There has been a take-no-prisoners war going on between content providers vs. content distributors for some years now.  The battles being pitched between the Hollywood studios (content) and digital domain stalwarts (distributors).

The Hollywood studios have, by and large, been the victims - gobbled-up by the likes of Comcast (Universal), Sony (Columbia), Fox (20th Century Fox), Paramount (Viacom), Time Warner (Warner Bros. cum Verizon).  Only Disney and MGM (privately owned) remain as intact old-line studios.

The war has raged within the digital domain as Amazon and Netflix maneuvered to take ownership of internet distribution of mass media content, particularly motion pictures.  Not only distributing Hollywood produced content but producing their own high-quality content.

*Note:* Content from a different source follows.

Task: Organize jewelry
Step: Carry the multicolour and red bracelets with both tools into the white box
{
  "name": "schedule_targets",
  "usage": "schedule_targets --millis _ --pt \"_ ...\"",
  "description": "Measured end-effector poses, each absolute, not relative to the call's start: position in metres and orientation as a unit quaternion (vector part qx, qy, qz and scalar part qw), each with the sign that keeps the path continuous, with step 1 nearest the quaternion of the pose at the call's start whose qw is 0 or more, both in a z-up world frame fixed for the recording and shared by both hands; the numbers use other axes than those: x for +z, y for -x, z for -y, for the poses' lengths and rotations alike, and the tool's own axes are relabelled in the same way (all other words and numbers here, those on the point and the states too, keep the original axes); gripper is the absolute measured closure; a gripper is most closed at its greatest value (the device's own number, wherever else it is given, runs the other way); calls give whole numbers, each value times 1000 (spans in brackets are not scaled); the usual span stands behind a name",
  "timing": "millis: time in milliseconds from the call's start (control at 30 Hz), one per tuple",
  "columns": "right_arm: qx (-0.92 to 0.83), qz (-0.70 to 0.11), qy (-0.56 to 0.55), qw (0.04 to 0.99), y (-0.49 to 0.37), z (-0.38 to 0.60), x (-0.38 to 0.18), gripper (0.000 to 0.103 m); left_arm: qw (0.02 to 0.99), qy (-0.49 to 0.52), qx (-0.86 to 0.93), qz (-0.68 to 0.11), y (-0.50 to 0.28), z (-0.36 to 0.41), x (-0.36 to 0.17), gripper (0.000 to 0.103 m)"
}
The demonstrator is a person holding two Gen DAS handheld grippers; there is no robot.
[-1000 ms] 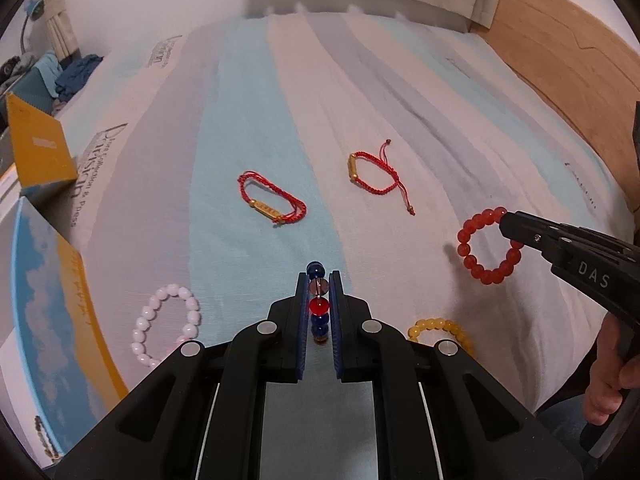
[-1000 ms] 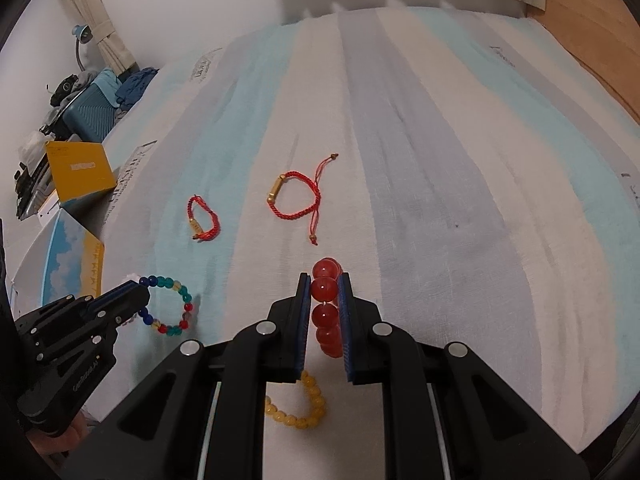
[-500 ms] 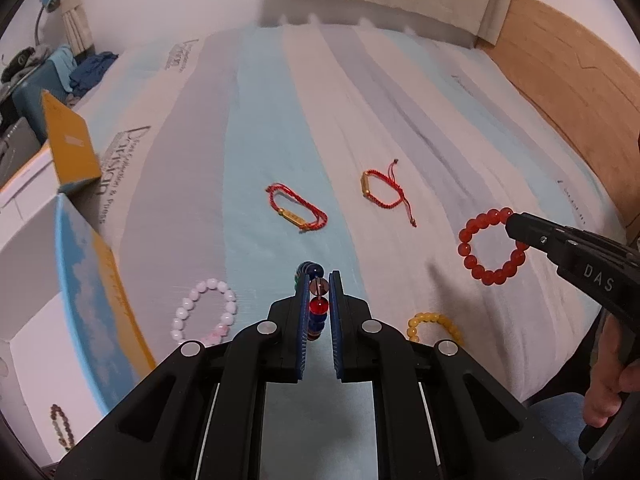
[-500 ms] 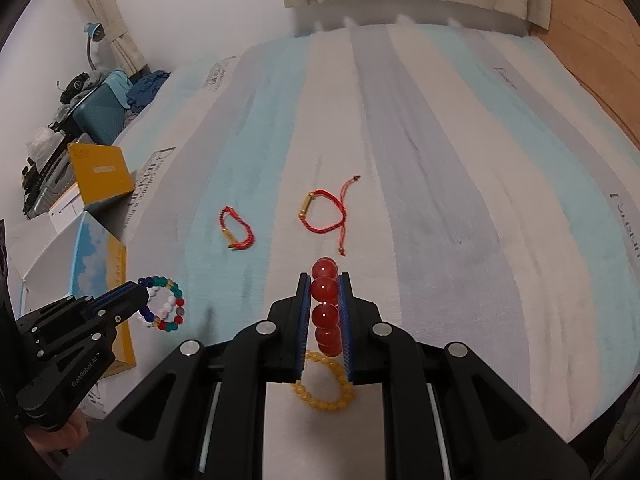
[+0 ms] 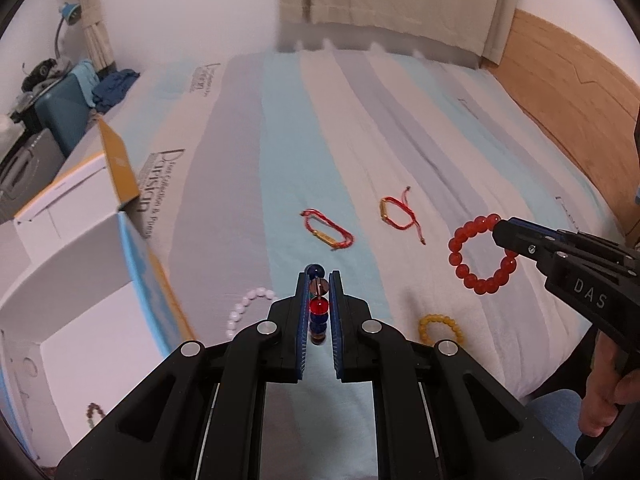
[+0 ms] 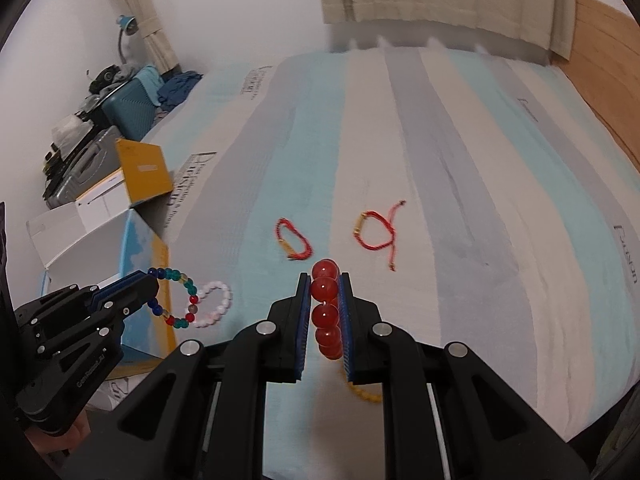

Given this scenario, Disney's only play was to eat or be eaten. My own prediction was that Disney would be purchased by Apple (that could pay cash for Disney) as they have long had close relations so that fit would be the least painful for Disney

It now appears that Disney has decided to 'eat' and what it wants to consume is a big hunk of the Fox media empire.  Rumor has it that Disney will be offering Fox $74 billion for the 20th Century Fox film and TV studio, the FX Networks, National Geographic Channels, and 22 regional sports networks. Fox, it appears, wants out and views its assets as being at their peak value.

Disney is betting big that becoming significantly larger will one, prevent (or at least make very difficult) their own takeover, and two, become a much larger player in content production and distribution - the buzz word being 'scale'.  Disney would be the one old-school studio with the muscle to battle the social media giants.

Only time will tell if Disney has made the right decision.